Task details:
Would you please transcribe, exactly as written, the lines of the entries below starting at the one that holds "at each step" and ending at the one that holds "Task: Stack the", both included?

Records supplied:
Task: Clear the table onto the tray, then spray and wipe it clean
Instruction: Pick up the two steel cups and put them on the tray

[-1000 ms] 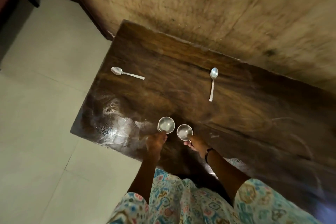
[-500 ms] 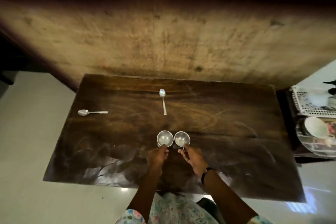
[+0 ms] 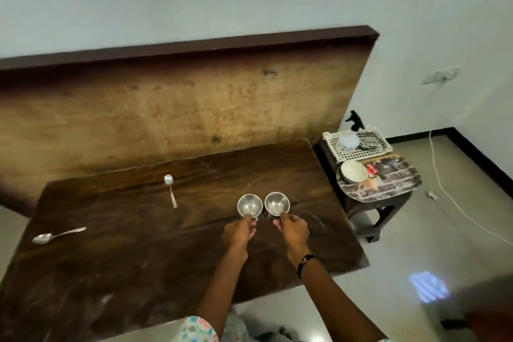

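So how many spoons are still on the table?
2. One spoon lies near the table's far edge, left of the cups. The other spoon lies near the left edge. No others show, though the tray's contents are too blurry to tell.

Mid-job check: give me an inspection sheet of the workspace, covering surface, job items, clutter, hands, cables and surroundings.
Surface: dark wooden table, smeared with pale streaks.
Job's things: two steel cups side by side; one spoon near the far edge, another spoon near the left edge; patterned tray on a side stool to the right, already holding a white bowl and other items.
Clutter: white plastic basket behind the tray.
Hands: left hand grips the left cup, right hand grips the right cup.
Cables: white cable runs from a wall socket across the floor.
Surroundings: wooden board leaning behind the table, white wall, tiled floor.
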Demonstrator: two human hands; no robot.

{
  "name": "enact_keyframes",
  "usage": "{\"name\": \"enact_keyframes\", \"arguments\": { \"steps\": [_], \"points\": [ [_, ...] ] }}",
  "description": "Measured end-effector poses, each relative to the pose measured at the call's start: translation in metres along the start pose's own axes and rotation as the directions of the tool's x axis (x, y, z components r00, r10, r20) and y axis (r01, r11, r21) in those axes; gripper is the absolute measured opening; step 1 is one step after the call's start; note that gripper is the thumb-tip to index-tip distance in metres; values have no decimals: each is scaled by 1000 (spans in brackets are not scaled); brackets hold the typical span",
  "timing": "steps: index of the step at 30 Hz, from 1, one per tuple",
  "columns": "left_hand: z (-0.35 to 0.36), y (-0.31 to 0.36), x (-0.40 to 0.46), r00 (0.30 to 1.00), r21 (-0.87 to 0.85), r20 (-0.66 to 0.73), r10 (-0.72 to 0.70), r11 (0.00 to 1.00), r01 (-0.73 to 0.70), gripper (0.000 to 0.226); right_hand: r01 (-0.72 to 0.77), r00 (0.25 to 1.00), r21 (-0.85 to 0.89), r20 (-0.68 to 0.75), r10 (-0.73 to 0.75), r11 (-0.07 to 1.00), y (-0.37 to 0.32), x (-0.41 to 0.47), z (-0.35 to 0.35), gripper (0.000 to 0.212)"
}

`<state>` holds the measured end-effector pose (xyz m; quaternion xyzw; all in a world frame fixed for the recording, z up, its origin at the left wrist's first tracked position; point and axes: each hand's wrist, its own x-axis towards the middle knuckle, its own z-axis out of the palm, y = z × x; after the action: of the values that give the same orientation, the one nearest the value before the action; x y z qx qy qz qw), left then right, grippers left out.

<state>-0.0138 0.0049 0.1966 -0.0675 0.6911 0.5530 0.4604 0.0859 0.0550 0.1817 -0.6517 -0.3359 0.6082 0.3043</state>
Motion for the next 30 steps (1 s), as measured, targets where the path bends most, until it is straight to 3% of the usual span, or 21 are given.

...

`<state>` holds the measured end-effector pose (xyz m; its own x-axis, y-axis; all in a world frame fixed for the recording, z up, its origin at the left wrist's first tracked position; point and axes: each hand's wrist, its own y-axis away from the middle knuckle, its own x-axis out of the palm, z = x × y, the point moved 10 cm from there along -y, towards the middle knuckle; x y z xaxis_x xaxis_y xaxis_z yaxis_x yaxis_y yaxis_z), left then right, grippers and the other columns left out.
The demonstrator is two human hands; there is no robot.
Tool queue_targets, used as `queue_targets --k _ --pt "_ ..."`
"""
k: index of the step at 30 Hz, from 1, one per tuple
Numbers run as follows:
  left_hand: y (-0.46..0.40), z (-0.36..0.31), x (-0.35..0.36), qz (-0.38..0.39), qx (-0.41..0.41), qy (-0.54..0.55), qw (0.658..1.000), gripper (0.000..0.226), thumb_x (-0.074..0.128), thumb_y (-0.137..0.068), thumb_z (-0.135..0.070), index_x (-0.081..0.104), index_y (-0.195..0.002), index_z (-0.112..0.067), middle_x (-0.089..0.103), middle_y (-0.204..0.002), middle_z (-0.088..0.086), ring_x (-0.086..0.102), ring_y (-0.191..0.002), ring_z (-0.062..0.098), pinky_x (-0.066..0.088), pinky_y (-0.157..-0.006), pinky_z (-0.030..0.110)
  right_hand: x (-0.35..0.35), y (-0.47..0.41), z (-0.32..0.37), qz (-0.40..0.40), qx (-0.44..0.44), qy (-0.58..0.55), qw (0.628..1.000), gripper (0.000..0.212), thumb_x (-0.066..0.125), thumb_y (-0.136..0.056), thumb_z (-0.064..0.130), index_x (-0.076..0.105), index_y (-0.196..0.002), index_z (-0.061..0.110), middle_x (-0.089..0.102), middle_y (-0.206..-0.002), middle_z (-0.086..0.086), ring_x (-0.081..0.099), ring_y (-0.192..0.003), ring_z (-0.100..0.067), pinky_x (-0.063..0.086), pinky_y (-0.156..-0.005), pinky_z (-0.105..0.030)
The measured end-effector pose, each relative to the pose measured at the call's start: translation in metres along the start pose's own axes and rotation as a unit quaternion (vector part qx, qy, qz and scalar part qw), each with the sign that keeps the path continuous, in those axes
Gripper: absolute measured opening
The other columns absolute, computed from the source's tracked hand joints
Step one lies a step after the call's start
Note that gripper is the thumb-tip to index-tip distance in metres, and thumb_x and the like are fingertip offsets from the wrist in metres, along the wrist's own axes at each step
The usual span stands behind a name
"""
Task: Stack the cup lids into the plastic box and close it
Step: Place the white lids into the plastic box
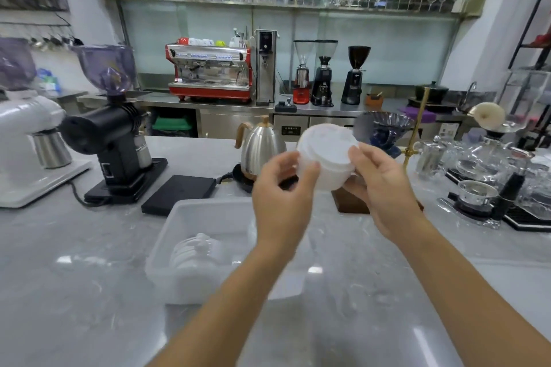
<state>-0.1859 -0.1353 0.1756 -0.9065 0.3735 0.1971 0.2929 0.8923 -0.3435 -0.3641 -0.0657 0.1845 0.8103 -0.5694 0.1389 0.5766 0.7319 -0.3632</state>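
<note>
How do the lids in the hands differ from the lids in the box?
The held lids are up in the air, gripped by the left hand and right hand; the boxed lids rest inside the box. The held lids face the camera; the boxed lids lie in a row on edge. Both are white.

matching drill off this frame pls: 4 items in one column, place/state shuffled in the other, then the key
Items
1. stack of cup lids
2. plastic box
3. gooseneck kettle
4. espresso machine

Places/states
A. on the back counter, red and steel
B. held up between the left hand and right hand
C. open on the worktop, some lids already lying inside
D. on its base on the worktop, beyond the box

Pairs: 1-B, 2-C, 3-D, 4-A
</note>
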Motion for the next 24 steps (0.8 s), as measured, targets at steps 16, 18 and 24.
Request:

Task result:
Note that gripper is the thumb-tip to index-tip distance in metres, and thumb_x and the like are fingertip offsets from the wrist in metres, along the wrist's own axes at each step
The usual span stands behind a name
"""
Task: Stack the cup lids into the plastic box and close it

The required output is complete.